Authors: Heqing Zou, Meng Shen, Yuchen Hu, Chen Chen, Eng Siong Chng, Deepu Rajan

Published: 2024-01-11 08:52:13+00:00

AI Summary

This paper proposes a novel audio-visual deepfake detection method using cross-modality and within-modality regularization to improve the robustness of multimodal representation learning. The approach incorporates an audio-visual transformer module and regularization modules to preserve modality distinctions while aligning paired audio-visual signals.

Abstract

Audio-visual deepfake detection scrutinizes manipulations in public video using complementary multimodal cues. Current methods, which train on fused multimodal data for multimodal targets face challenges due to uncertainties and inconsistencies in learned representations caused by independent modality manipulations in deepfake videos. To address this, we propose cross-modality and within-modality regularization to preserve modality distinctions during multimodal representation learning. Our approach includes an audio-visual transformer module for modality correspondence and a cross-modality regularization module to align paired audio-visual signals, preserving modality distinctions. Simultaneously, a within-modality regularization module refines unimodal representations with modality-specific targets to retain modal-specific details.

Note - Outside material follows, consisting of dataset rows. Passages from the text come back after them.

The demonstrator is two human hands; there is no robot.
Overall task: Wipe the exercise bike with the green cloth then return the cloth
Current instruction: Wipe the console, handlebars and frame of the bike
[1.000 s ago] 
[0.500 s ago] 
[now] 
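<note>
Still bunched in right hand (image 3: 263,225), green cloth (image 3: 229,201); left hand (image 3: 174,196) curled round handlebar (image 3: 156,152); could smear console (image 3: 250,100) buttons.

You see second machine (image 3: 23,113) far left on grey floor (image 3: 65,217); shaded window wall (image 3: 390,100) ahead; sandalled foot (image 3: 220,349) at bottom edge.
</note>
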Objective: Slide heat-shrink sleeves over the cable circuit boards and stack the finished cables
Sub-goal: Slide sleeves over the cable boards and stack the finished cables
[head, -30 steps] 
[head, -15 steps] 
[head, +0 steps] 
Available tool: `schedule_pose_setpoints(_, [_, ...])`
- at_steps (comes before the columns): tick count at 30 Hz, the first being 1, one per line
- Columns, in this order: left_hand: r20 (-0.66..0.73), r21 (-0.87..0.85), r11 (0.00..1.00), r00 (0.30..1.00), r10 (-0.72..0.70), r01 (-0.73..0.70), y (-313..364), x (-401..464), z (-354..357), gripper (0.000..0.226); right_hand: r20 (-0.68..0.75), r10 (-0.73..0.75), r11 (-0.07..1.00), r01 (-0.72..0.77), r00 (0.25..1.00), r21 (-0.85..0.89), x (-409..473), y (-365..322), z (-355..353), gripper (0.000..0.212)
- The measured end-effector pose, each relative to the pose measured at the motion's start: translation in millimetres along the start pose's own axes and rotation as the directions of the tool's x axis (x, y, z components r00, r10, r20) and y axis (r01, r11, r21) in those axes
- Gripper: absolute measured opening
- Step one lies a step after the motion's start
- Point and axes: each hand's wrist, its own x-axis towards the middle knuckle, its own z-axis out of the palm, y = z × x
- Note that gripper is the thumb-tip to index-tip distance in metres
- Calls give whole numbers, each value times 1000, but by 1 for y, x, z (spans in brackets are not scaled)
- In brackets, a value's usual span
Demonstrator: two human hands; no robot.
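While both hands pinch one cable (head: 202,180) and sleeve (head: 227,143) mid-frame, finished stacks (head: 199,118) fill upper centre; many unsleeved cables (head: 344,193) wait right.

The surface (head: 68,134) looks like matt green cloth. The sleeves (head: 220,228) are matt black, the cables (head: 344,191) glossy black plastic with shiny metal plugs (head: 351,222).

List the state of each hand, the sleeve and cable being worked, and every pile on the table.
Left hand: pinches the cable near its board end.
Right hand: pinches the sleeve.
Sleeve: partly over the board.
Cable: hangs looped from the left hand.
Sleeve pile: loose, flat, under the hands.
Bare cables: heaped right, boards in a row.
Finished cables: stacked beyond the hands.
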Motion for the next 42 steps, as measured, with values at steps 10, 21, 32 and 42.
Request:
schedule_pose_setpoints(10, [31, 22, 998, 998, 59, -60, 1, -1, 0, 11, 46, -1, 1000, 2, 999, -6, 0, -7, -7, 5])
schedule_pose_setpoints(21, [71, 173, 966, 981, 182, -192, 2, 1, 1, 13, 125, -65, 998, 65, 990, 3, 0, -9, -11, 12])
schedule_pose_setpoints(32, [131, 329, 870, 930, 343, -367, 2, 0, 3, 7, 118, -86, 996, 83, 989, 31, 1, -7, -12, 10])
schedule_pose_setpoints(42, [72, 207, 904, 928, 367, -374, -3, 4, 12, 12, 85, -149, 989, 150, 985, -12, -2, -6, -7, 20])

Experimental results on the public audio-visual dataset, FakeAVCeleb, demonstrate the effectiveness and competitiveness of our approach.


Key findings
The proposed method, MRDF, achieves state-of-the-art performance on the FakeAVCeleb dataset, with an accuracy of 94.05% and AUC of 92.43%. Ablation studies show the effectiveness of both cross-modality and within-modality regularization in improving detection accuracy, particularly for deepfakes with only one manipulated modality. The approach mitigates misclassification issues observed in baseline methods.
Approach
The authors address inconsistencies in audio-visual deepfake detection by using cross-modality regularization to align paired audio-visual signals while preserving modality distinctions. Within-modality regularization refines unimodal representations using modality-specific targets. An audio-visual transformer module enhances correspondence between audio and visual features.
Datasets
FakeAVCeleb
Model(s)
ResNet-18 (modified) for audio and visual encoders; audio-visual transformer module with 12 transformer blocks
Author countries
Singapore